> _TASK BRIEF_:
All of the data that follows is to be written out exactly, with images excluded.
>>>>>
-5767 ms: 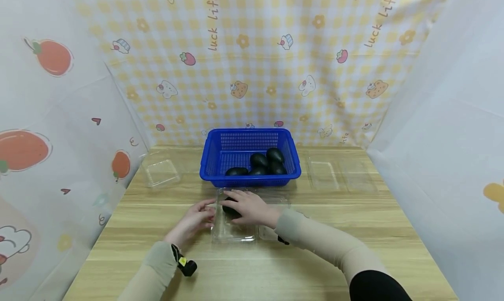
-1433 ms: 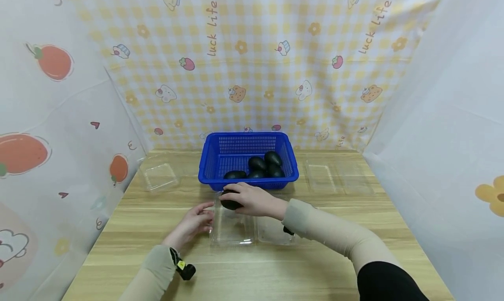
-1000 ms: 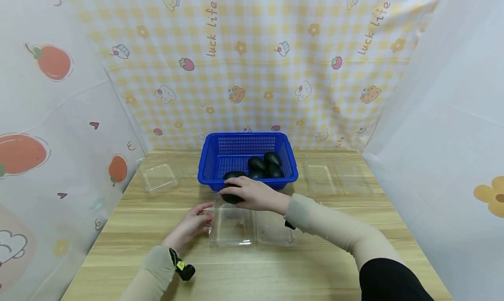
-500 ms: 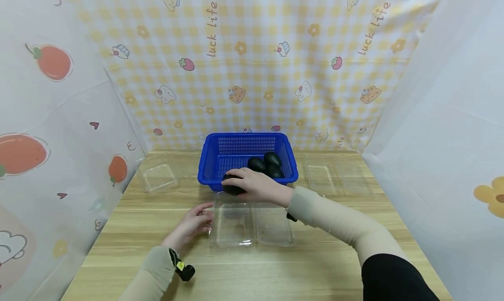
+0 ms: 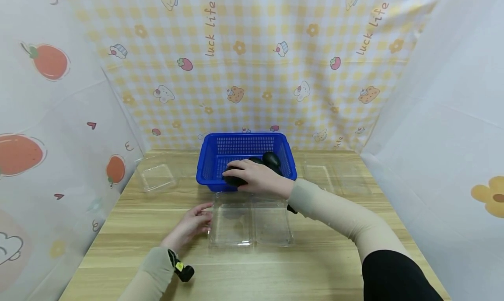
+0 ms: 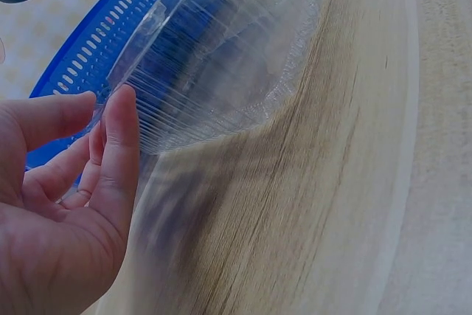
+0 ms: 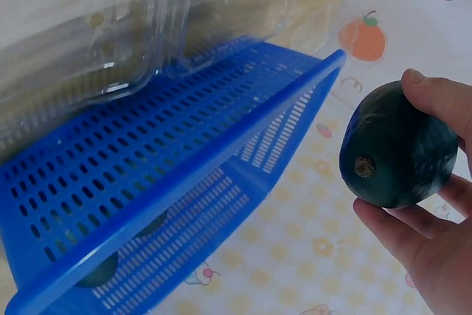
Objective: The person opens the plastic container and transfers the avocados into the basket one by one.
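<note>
My right hand (image 5: 252,177) grips a dark green avocado (image 5: 235,181) just above the front rim of the blue basket (image 5: 220,152). In the right wrist view the avocado (image 7: 398,149) sits between thumb and fingers (image 7: 413,234), stem end facing the camera, with the basket (image 7: 184,182) below it. More avocados (image 5: 271,158) lie in the basket. A clear clamshell box (image 5: 252,222) lies open with nothing in it in front of the basket. My left hand (image 5: 193,222) rests on the table, straight fingers (image 6: 122,130) touching the clamshell box's (image 6: 221,57) left rim.
A clear plastic box (image 5: 157,176) lies at the back left of the wooden table (image 5: 315,266), and another clear box (image 5: 334,176) lies open at the back right. Patterned curtains close off the back and both sides.
My right hand has carried the avocado from the clear clamshell box up and away to the basket's front rim. The left hand has stayed at the box's left edge.
</note>
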The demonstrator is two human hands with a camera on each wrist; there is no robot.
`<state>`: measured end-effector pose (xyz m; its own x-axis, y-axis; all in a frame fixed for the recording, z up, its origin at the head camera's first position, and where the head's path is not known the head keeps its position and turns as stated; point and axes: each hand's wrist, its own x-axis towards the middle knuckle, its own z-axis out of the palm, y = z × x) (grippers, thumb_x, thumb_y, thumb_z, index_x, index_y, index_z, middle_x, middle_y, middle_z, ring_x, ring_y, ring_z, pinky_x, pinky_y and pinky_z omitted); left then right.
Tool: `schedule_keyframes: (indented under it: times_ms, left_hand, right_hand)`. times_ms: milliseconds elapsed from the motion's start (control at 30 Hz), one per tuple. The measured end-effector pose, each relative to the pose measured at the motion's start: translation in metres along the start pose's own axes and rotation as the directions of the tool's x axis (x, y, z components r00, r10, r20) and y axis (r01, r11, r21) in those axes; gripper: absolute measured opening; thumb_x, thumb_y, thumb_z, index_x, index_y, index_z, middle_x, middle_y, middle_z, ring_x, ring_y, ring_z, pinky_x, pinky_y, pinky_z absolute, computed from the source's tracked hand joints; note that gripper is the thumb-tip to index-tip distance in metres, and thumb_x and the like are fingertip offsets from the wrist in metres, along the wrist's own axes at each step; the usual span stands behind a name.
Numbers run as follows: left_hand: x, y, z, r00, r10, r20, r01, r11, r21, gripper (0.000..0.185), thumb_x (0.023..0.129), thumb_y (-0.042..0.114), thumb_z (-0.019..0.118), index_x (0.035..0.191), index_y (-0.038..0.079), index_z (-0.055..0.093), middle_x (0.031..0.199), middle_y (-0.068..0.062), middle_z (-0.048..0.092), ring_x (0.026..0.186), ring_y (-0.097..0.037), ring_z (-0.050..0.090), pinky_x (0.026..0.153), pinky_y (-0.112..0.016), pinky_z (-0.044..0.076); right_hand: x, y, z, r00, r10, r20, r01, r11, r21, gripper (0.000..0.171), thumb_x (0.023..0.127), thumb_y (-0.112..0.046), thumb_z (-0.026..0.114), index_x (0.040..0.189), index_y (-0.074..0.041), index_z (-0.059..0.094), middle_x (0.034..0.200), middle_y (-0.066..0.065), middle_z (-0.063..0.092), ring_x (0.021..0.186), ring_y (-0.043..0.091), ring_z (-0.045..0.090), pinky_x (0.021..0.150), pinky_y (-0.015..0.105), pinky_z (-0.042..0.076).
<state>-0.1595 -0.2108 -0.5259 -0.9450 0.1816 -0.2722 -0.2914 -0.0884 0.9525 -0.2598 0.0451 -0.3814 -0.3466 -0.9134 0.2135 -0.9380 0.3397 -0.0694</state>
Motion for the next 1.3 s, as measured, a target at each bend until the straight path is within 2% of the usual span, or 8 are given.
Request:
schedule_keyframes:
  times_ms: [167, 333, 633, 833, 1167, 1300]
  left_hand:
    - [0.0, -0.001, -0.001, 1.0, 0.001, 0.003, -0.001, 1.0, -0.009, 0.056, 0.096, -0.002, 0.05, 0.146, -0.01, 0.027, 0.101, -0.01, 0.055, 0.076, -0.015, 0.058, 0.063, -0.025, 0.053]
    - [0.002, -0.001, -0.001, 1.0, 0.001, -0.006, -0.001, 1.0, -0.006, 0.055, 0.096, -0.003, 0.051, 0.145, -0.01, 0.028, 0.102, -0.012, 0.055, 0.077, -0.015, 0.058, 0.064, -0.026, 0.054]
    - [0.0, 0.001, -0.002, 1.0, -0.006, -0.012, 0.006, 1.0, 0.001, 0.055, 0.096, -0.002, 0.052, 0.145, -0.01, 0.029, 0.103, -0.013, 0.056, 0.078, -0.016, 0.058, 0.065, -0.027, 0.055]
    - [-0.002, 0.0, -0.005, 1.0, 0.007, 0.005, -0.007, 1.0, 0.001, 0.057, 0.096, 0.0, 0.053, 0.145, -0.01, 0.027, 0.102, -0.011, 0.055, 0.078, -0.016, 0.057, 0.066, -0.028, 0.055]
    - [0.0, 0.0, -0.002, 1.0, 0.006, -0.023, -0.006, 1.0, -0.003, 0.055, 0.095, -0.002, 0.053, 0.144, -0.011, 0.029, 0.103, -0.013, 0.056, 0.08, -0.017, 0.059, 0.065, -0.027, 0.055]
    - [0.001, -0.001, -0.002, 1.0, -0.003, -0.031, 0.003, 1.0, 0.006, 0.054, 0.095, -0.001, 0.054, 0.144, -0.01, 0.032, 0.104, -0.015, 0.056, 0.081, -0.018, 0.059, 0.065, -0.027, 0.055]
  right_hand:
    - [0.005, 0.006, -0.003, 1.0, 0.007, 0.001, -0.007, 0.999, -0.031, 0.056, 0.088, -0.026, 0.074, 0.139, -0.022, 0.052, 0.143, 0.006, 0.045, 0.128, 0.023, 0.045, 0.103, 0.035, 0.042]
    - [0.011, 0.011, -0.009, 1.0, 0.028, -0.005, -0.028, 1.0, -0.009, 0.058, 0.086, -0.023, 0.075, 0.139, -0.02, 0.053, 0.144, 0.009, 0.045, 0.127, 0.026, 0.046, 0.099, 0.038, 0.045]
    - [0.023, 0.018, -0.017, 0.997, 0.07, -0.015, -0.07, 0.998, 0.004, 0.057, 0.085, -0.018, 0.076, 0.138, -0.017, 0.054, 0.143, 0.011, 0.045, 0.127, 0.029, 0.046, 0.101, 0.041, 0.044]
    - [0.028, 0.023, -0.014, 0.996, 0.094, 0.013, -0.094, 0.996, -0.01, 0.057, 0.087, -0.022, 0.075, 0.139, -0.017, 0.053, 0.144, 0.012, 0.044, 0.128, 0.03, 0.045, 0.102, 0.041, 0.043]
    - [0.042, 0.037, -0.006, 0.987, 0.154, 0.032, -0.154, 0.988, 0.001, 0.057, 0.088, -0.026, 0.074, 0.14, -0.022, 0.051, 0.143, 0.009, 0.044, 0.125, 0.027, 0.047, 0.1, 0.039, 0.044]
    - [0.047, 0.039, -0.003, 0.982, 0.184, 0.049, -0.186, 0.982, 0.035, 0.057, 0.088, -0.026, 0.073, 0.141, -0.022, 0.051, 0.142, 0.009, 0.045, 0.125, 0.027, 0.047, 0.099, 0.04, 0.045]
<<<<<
> _ANSWER TO THE EXERCISE_:
-5767 ms: 
-1433 ms: 
-1000 ms: 
-500 ms: 
+0 ms: 
+0 ms: 
+0 ms: 
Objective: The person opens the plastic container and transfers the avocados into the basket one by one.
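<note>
My right hand (image 5: 252,177) grips a dark green avocado (image 5: 235,181) just above the front rim of the blue basket (image 5: 220,152). In the right wrist view the avocado (image 7: 398,149) sits between thumb and fingers (image 7: 413,234), stem end facing the camera, with the basket (image 7: 184,182) below it. More avocados (image 5: 271,158) lie in the basket. A clear clamshell box (image 5: 252,222) lies open with nothing in it in front of the basket. My left hand (image 5: 193,222) rests on the table, straight fingers (image 6: 122,130) touching the clamshell box's (image 6: 221,57) left rim.
A clear plastic box (image 5: 157,176) lies at the back left of the wooden table (image 5: 315,266), and another clear box (image 5: 334,176) lies open at the back right. Patterned curtains close off the back and both sides.
My right hand has carried the avocado from the clear clamshell box up and away to the basket's front rim. The left hand has stayed at the box's left edge.
</note>
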The demonstrator is two human hands with a camera on each wrist; there is no robot.
`<state>`: measured end-effector pose (xyz m; its own x-axis, y-axis; all in a frame fixed for the recording, z up, its origin at the head camera's first position, and where the head's path is not known the head keeps its position and turns as stated; point and axes: each hand's wrist, its own x-axis towards the middle knuckle, its own z-axis out of the palm, y = z × x) (grippers, thumb_x, thumb_y, thumb_z, index_x, index_y, index_z, middle_x, middle_y, middle_z, ring_x, ring_y, ring_z, pinky_x, pinky_y and pinky_z omitted); left then right.
Tool: `schedule_keyframes: (indented under it: times_ms, left_hand, right_hand)`. times_ms: milliseconds elapsed from the motion's start (control at 30 Hz), one per tuple. The measured end-effector pose, each relative to the pose measured at the motion's start: translation in metres along the start pose's own axes and rotation as the directions of the tool's x axis (x, y, z components r00, r10, r20) and y axis (r01, r11, r21) in those axes; gripper: absolute measured opening; thumb_x, thumb_y, thumb_z, index_x, index_y, index_z, middle_x, middle_y, middle_z, ring_x, ring_y, ring_z, pinky_x, pinky_y, pinky_z absolute, computed from the source's tracked hand joints; note that gripper is the thumb-tip to index-tip distance in metres, and thumb_x and the like are fingertip offsets from the wrist in metres, along the wrist's own axes at each step; the usual span stands behind a name.
Numbers run as follows: left_hand: x, y, z, r00, r10, r20, r01, r11, r21, gripper (0.000..0.185), thumb_x (0.023..0.129), thumb_y (-0.042..0.114), thumb_z (-0.019..0.118), index_x (0.035..0.191), index_y (-0.038..0.079), index_z (-0.055..0.093), middle_x (0.031..0.199), middle_y (-0.068..0.062), middle_z (-0.048..0.092), ring_x (0.026..0.186), ring_y (-0.097..0.037), ring_z (-0.050..0.090), pinky_x (0.026..0.153), pinky_y (-0.112..0.016), pinky_z (-0.044..0.076); right_hand: x, y, z, r00, r10, r20, r01, r11, r21, gripper (0.000..0.171), thumb_x (0.023..0.127), thumb_y (-0.112..0.046), thumb_z (-0.026..0.114), index_x (0.040..0.189), index_y (-0.074..0.041), index_z (-0.059..0.094), middle_x (0.034..0.200), middle_y (-0.066..0.065), middle_z (-0.063..0.092), ring_x (0.021..0.186), ring_y (-0.043..0.091), ring_z (-0.045..0.090), pinky_x (0.021..0.150), pinky_y (-0.015..0.105), pinky_z (-0.042..0.076).
<state>-0.1595 -0.2108 -0.5259 -0.9450 0.1816 -0.2722 -0.2914 -0.0884 0.9525 -0.2598 0.0451 -0.3814 -0.3466 -0.9134 0.2135 -0.9380 0.3397 -0.0694</state>
Motion for the next 1.3 s, as measured, a target at each bend until the straight path is within 2% of the usual span, or 8 are given.
Request:
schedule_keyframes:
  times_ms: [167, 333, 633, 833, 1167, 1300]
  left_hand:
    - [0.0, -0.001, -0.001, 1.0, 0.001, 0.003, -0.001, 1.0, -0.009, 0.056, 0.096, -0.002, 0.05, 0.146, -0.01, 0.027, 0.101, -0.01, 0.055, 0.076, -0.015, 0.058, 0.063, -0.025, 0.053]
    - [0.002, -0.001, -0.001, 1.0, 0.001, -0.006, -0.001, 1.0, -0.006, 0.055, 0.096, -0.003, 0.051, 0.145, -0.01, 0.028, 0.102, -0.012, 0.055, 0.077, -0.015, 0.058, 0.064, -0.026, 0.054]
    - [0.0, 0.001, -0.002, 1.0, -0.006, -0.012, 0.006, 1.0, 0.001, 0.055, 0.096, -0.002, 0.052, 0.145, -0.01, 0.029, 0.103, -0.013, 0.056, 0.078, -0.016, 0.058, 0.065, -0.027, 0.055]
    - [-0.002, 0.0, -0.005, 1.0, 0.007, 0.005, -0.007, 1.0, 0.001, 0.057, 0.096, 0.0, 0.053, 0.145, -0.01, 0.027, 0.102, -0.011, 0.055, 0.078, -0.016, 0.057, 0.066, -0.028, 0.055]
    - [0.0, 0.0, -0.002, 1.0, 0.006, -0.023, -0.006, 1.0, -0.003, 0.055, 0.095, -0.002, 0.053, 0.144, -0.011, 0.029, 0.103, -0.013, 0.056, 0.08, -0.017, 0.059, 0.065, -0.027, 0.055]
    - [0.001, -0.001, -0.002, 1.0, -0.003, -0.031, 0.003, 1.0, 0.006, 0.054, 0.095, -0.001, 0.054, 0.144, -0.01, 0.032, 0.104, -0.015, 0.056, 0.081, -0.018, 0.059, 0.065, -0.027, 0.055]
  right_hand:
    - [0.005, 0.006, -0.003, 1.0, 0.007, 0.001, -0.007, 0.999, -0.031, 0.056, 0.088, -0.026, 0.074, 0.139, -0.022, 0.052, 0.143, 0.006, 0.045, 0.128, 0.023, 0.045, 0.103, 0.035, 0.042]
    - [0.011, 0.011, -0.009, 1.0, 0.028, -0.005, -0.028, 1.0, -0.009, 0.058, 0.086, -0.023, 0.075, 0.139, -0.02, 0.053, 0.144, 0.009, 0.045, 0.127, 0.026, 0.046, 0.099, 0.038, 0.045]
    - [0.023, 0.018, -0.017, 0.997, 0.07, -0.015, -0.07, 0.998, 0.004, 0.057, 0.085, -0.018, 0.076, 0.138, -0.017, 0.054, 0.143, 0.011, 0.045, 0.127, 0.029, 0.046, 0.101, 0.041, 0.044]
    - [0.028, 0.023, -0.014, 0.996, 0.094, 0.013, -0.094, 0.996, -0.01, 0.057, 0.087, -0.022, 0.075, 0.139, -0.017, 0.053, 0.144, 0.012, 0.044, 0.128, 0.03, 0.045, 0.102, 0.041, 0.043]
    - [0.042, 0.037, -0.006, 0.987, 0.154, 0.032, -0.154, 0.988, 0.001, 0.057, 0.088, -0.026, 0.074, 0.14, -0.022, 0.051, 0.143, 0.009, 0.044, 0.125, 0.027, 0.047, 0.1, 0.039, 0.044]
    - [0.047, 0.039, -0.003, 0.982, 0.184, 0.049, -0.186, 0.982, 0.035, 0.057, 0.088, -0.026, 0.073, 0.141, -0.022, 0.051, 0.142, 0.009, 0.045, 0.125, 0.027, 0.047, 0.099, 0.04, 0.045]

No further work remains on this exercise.